===== Source material =====

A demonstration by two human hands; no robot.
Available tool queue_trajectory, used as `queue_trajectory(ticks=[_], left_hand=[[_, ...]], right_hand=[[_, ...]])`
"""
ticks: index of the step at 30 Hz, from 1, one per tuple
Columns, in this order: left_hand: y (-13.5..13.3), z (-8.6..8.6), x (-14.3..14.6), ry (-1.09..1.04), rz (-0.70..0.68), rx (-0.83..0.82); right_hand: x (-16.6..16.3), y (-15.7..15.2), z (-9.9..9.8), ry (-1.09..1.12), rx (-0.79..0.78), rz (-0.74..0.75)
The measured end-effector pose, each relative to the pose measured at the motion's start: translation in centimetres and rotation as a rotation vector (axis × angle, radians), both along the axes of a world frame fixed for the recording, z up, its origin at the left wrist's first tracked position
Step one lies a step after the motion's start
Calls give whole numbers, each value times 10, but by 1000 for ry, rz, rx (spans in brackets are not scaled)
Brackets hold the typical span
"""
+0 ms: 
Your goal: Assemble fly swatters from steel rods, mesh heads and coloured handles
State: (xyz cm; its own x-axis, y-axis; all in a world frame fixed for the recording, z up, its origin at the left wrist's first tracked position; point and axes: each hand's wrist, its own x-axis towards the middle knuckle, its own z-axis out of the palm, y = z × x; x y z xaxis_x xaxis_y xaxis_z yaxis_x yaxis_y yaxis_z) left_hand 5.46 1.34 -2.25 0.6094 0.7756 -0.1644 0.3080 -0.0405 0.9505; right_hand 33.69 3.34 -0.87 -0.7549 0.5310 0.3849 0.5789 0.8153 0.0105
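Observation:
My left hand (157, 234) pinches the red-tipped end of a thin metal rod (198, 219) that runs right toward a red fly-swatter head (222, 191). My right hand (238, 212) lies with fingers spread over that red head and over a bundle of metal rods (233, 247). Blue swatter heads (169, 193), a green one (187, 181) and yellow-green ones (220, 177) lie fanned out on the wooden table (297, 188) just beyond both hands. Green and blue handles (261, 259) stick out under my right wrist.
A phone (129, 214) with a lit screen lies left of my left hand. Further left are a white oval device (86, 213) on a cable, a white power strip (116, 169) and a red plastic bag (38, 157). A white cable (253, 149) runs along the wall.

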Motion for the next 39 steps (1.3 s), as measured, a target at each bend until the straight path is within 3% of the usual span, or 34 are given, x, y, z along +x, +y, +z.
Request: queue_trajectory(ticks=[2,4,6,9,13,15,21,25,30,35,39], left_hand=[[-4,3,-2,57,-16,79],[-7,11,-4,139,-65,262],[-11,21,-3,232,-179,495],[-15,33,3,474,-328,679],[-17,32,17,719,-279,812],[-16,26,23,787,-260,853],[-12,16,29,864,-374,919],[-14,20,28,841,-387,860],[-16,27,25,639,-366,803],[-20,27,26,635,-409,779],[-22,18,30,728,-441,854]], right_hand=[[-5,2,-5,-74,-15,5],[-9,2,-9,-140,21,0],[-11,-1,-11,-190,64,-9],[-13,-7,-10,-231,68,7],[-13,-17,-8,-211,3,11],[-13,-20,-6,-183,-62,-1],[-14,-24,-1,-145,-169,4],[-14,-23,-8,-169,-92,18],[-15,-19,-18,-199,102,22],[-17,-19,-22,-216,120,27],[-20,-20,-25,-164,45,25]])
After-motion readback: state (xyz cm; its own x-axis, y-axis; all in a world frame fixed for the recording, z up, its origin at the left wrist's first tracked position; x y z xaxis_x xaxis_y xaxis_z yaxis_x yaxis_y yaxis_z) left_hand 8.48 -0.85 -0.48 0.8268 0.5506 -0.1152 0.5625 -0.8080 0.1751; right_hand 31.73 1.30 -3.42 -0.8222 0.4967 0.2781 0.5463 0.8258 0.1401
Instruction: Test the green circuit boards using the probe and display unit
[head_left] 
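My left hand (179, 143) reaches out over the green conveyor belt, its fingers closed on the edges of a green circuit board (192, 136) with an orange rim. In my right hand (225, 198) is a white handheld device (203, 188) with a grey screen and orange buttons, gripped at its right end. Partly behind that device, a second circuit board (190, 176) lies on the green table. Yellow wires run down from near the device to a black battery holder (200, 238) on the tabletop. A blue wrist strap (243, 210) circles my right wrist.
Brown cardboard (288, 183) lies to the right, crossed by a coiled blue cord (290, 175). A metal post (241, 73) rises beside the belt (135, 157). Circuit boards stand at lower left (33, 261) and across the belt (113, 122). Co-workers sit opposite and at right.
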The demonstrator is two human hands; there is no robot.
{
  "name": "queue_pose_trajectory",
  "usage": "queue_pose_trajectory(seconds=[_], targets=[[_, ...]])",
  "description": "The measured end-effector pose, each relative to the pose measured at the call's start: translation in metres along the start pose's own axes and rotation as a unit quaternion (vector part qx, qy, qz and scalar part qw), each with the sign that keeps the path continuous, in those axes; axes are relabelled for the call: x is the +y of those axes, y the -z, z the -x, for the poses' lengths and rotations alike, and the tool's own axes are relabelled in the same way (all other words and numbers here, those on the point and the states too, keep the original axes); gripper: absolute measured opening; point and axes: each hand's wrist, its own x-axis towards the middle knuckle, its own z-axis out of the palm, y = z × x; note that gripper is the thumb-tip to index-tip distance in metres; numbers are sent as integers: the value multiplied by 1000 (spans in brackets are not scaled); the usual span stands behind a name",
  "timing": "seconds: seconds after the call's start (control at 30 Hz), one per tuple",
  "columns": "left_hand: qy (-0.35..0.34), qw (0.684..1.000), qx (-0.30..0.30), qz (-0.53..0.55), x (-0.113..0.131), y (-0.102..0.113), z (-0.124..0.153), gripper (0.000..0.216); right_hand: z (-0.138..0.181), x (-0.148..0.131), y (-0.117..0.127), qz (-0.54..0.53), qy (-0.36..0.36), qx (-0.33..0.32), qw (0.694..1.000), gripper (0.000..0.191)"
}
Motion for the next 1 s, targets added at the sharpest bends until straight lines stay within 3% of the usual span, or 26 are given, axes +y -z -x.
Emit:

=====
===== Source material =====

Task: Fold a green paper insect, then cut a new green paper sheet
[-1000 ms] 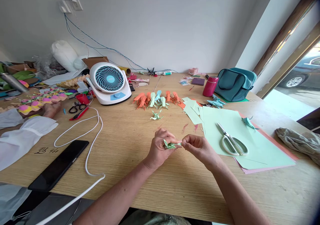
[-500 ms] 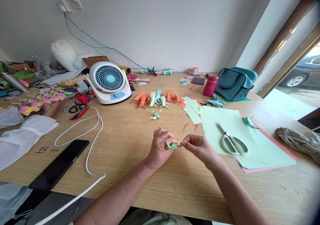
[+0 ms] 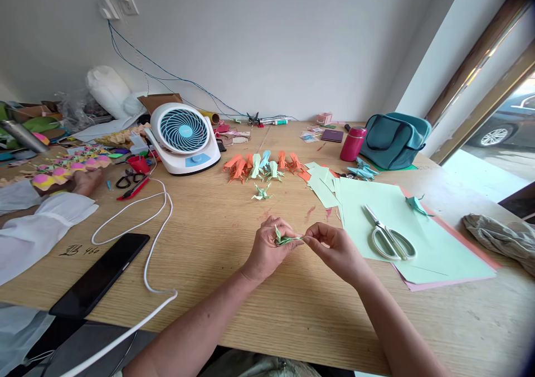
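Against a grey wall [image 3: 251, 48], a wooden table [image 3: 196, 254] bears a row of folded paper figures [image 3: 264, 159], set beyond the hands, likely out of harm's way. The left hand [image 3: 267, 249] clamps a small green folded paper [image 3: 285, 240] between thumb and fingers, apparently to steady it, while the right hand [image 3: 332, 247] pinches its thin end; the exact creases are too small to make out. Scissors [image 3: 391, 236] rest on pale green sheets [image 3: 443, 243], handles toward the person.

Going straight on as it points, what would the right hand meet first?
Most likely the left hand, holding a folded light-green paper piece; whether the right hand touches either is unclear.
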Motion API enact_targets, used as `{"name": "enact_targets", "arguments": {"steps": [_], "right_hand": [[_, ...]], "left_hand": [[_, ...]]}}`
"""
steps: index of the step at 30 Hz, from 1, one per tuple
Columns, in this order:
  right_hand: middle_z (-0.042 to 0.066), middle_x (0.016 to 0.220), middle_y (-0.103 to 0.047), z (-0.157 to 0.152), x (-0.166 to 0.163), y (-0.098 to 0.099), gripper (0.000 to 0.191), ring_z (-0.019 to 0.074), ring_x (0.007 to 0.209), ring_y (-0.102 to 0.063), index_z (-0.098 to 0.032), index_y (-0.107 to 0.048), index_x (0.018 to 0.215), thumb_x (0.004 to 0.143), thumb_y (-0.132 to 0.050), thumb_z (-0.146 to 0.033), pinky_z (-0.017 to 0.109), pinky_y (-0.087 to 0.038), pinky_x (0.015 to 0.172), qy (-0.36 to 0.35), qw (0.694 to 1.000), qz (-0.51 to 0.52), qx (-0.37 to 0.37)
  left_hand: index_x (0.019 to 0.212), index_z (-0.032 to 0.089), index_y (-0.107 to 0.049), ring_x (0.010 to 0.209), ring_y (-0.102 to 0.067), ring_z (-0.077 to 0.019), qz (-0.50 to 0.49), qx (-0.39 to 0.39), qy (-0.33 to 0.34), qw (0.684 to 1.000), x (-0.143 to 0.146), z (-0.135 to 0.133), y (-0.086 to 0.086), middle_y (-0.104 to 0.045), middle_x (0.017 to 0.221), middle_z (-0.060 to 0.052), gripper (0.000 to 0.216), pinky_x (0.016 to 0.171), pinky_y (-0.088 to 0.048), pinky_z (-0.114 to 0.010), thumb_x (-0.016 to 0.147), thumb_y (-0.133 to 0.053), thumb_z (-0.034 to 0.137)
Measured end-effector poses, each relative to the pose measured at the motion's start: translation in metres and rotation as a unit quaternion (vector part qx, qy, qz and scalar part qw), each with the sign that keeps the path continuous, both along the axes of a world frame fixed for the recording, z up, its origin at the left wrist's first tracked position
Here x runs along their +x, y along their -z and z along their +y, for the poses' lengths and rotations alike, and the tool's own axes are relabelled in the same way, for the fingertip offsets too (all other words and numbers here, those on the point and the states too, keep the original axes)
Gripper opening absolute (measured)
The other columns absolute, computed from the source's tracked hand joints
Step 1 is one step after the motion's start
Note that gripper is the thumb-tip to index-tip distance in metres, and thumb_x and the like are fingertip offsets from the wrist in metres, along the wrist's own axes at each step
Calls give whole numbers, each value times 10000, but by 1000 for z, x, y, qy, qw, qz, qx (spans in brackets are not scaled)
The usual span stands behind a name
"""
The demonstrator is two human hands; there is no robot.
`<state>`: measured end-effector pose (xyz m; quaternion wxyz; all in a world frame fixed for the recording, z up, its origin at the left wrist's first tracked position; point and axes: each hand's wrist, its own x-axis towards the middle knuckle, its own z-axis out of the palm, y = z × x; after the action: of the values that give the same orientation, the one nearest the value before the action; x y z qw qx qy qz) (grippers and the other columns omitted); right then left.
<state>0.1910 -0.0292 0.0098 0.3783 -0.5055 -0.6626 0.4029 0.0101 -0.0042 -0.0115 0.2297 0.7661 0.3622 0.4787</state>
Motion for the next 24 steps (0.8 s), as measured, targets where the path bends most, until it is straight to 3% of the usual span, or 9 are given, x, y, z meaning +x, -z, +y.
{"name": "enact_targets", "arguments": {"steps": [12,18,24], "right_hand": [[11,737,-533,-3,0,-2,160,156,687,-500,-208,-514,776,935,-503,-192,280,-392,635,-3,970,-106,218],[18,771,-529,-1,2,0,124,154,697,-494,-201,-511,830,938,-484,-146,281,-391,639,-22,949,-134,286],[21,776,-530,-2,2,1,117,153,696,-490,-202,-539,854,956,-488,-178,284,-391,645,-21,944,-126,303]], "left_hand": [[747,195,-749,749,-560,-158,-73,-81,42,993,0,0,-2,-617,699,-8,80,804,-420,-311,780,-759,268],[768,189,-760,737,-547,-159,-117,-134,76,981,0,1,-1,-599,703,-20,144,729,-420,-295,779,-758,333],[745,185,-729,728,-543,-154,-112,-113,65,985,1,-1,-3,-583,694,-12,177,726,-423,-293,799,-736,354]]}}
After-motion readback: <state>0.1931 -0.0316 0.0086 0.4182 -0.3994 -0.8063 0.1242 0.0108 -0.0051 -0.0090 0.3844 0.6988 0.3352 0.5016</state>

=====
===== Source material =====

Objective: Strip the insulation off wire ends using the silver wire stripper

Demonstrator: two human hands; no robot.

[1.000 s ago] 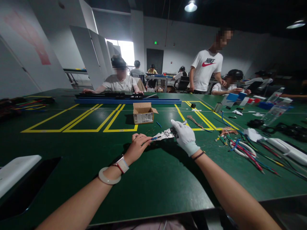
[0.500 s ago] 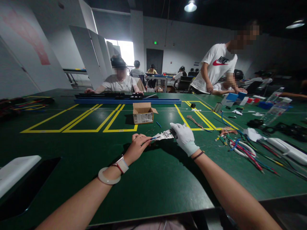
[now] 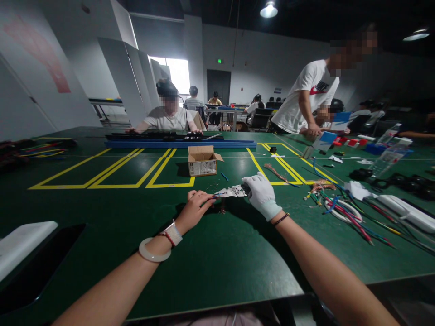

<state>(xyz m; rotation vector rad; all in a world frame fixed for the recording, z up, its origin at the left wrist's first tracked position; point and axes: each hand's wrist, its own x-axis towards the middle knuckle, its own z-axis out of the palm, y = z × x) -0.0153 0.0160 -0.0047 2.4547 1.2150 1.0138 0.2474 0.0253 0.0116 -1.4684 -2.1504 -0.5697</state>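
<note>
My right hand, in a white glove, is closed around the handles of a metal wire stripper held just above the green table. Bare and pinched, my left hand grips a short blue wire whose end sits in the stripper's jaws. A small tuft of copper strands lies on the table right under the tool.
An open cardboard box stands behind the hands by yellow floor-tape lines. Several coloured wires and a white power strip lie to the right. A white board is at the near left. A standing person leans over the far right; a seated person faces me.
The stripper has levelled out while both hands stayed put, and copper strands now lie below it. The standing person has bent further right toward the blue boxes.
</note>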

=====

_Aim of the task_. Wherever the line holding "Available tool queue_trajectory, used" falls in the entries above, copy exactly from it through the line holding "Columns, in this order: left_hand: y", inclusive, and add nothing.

_Written solution_.
Available tool queue_trajectory, used as `queue_trajectory(ticks=[_], left_hand=[[_, ...]], right_hand=[[_, ...]])`
"""
ticks: index of the step at 30 Hz, from 1, one per tuple
Columns, in this order: left_hand: y (-13.5..13.3), z (-8.6..8.6), x (-14.3..14.6), ry (-1.09..1.04), rz (-0.70..0.68), rx (-0.83..0.82); right_hand: x (-16.6..16.3), y (-15.7..15.2), z (-9.9..9.8), ry (-1.09..1.12), rx (-0.79..0.78), rz (-0.74..0.75)

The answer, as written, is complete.